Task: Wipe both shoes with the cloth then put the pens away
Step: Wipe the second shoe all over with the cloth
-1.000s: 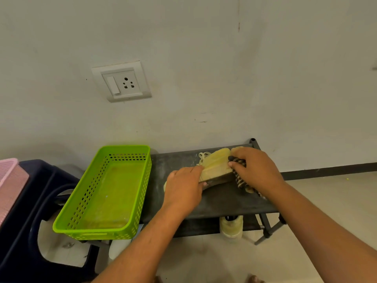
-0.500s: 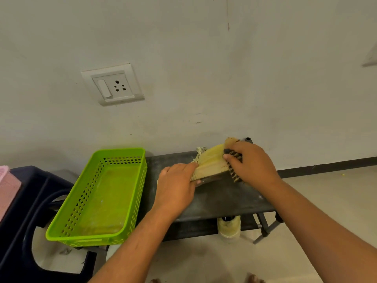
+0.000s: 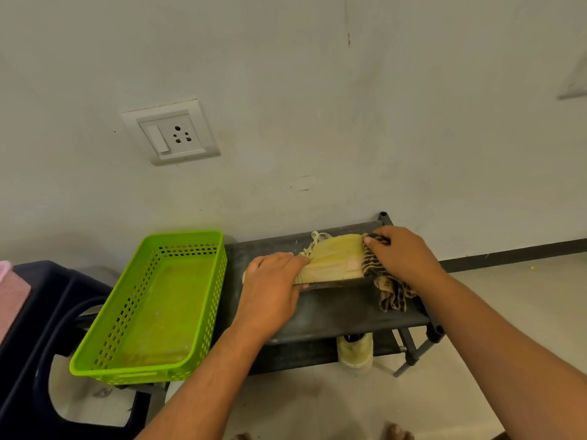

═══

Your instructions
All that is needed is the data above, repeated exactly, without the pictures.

Answer
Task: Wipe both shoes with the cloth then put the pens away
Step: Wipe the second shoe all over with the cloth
-1.000s: 
-0.500s: 
+0.000s: 

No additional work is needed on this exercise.